Cerita tentang PIP di Amazon memang kapan pun didengar selalu terasa agak...

 
GN⁺ 2023-12-01
Komentar Hacker News
  • Salah satu masalah program PIP (performance improvement plan) di perusahaan FAANG adalah, meskipun ambang wawancara sangat tinggi, 30% karyawan dianggap berkinerja buruk dan 6% dikurangi setiap tahun.

    Proses wawancara di perusahaan FAANG sangat kompetitif, dan meski mereka berusaha menarik talenta terbaik dengan kompensasi tinggi, kenyataan bahwa banyak karyawan berkinerja buruk dipecat setiap tahun tampak seperti penyesuaian setelah perekrutan berlebihan.

  • Model Wall Street, yaitu melakukan PHK sekaligus dan memberikan pesangon, lebih manusiawi daripada menempatkan orang dalam risiko PIP sepanjang tahun dan kemungkinan besar dipecat.

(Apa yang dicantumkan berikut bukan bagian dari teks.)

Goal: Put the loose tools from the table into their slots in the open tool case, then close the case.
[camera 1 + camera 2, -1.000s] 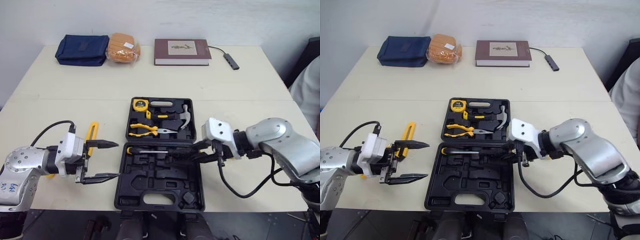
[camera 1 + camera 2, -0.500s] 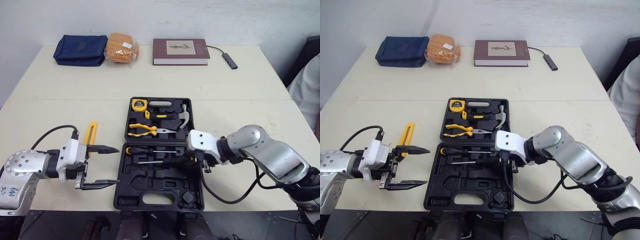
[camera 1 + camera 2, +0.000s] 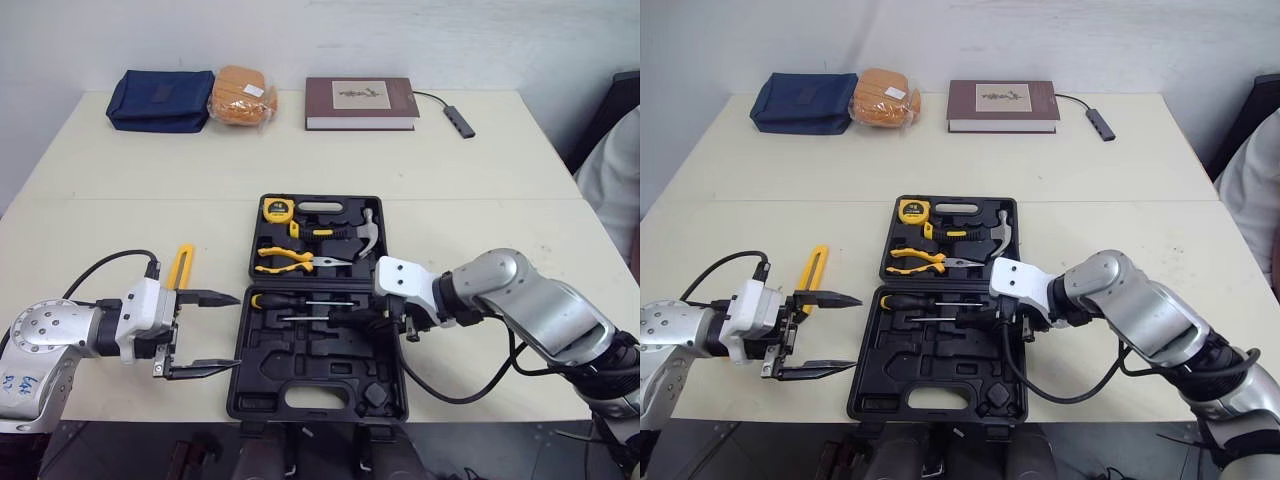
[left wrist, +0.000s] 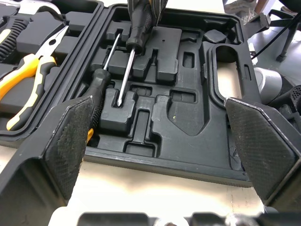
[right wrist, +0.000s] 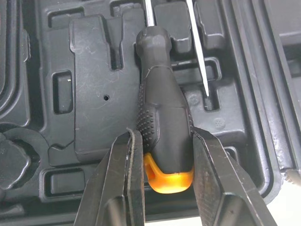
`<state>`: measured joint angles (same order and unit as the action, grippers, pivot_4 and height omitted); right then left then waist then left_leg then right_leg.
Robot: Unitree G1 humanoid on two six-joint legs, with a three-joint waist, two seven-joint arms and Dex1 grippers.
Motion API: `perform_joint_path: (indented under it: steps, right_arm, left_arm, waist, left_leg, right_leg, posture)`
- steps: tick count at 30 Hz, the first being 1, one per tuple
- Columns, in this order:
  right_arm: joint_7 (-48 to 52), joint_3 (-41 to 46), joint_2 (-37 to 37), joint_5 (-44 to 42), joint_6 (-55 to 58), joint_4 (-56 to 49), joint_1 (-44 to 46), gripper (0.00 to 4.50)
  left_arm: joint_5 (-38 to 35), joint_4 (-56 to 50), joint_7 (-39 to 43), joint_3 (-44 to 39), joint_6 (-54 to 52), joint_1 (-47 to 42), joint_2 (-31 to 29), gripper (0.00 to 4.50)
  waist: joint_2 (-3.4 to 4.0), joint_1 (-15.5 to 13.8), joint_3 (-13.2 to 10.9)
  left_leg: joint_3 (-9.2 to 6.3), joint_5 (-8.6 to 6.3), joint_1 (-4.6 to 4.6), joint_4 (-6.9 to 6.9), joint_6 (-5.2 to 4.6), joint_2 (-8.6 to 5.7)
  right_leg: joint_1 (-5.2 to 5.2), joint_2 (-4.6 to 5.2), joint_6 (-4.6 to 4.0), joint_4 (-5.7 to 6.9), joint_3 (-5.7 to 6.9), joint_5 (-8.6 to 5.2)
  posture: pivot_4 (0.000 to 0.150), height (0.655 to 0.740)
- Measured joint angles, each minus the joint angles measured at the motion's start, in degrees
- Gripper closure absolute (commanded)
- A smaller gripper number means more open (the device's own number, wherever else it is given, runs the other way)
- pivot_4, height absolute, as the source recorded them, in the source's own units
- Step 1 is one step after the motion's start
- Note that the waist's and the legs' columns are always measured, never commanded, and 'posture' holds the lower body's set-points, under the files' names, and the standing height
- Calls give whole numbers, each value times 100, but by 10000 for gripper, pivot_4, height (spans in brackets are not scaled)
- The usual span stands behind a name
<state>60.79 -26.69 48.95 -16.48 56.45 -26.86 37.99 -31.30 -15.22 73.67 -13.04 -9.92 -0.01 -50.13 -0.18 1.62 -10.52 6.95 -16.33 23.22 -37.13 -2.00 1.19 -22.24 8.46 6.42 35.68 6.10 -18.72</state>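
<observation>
Here right pincer grips screwdriver in tool case; book title illegible.

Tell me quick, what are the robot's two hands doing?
Left gripper: open, empty.
Right gripper: closed on the screwdriver handle.

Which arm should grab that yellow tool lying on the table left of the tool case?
Left. The left claw, open, sits right beside the yellow tool, while the right claw is shut on a screwdriver over the tool case.
</observation>
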Motion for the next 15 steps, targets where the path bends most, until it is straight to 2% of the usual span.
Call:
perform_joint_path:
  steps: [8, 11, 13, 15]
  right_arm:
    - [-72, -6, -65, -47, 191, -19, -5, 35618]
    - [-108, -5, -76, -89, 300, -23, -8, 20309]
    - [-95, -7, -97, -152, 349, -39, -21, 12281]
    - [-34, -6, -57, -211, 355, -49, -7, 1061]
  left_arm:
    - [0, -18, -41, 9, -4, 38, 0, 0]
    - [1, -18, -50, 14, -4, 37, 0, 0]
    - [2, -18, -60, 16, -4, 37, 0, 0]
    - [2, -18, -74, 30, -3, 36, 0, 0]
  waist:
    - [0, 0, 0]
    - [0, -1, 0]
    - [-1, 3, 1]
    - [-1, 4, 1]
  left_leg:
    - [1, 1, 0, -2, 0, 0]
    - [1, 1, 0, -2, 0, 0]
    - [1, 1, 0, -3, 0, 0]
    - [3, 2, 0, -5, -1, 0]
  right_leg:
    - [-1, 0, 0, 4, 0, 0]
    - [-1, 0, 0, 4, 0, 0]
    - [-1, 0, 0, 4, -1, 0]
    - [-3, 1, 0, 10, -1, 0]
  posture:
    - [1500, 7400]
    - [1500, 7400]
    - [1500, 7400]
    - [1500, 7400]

    Ada perusahaan yang memang memerlukan pengurangan tahunan, tetapi memecat karyawan berkinerja buruk setiap tahun bahkan setelah melalui proses rekrutmen yang kompetitif pada akhirnya bisa menguras kumpulan talenta.

  • Berdasarkan pengalaman di Amazon, sistem manajemen kinerja dan kompensasinya keras, dan banyak orang keluar lalu kembali lagi ke perusahaan demi menghindari penurunan kompensasi.

    Di perusahaan seperti Amazon, ada program insentif finansial yang mendorong masa kerja panjang, tetapi ini kadang justru membuat karyawan pergi tepat sebelum menerima kompensasi penting.

  • Sebagai pengembang CRUD biasa berusia 46 tahun, saya menerima tawaran kerja dari Amazon, tetapi setelah mempertimbangkan persiapan wawancara coding, pindah ke Seattle, dan reputasi Amazon, saya memilih posisi kerja jarak jauh di AWS Professional Services.

    Setelah pengalaman kerja yang singkat di Amazon, saya menerima PIP lalu dipecat, tetapi saya puas karena menemukan pekerjaan baru yang tingkat stresnya lebih rendah.

  • Saat bekerja di bidang keuangan tingkat lanjut, sudah lazim 3-5% karyawan dipecat setiap 1-2 tahun, biasanya lewat pemberitahuan mendadak dan pemberian pesangon.

    Membebankan beban manajemen keuangan perusahaan kepada karyawan melalui sistem seperti PIP, alih-alih berdasarkan kinerja pribadi, terasa seperti siksaan psikologis.

  • Perusahaan yang harus memasukkan persentase tertentu karyawan ke dalam PIP setiap tahun adalah tempat yang buruk, karena ini bisa membuat karyawan yang sebenarnya tidak bermasalah ikut menjadi target PIP.

    Jika perusahaan memaksa agar persentase tertentu karyawan masuk PIP setiap tahun, maka bahkan karyawan yang sebenarnya tidak bermasalah pun bisa menjadi sasaran.

  • Wajar jika karyawan memahami bahwa mereka bisa dipecat sesuai kebijakan perusahaan, dan kemudian memilih keluar demi kepentingan mereka sendiri.

    Keputusan karyawan untuk pergi demi kepentingan sendiri diterima sebagai bagian dari bisnis.

  • Karena banyaknya cerita negatif tentang buruknya kondisi kerja di Amazon, ada keraguan untuk bekerja di sana.

    Teknologi Amazon memang menarik, tetapi ada kekhawatiran terhadap masalah kesehatan mental akibat lingkungan kerjanya.

  • Sulit dipahami jika seseorang baru menunjukkan keterkejutan terhadap sisi negatif perusahaan setelah bekerja lama di HR Amazon.

    Melalui pengalaman bekerja di Amazon, ada yang memperoleh banyak keuntungan, tetapi tetap ada kritik terhadap perlakuan tidak adil yang dialami karyawan selama proses itu.

  • Pengalaman sebagai manajer yang harus menerapkan proses PIP pada tim adalah hal yang sangat mengerikan, dan dalam banyak kasus PIP memang berujung pada pemecatan.

    Sangat tidak adil jika karyawan yang dipaksa dinilai berkinerja rendah dimasukkan ke PIP hanya demi memenuhi anggaran tahunan.

  • Perusahaan teknologi perlu menormalkan pemberian saham setiap bulan; jika tidak, itu terasa seperti penipuan karena pada kenyataannya orang tidak benar-benar menerima upah yang baik.

    Startup memang perlu menjaga cap table tetap kecil, tetapi perusahaan besar bisa memperbaiki sistem distribusi saham kepada karyawan.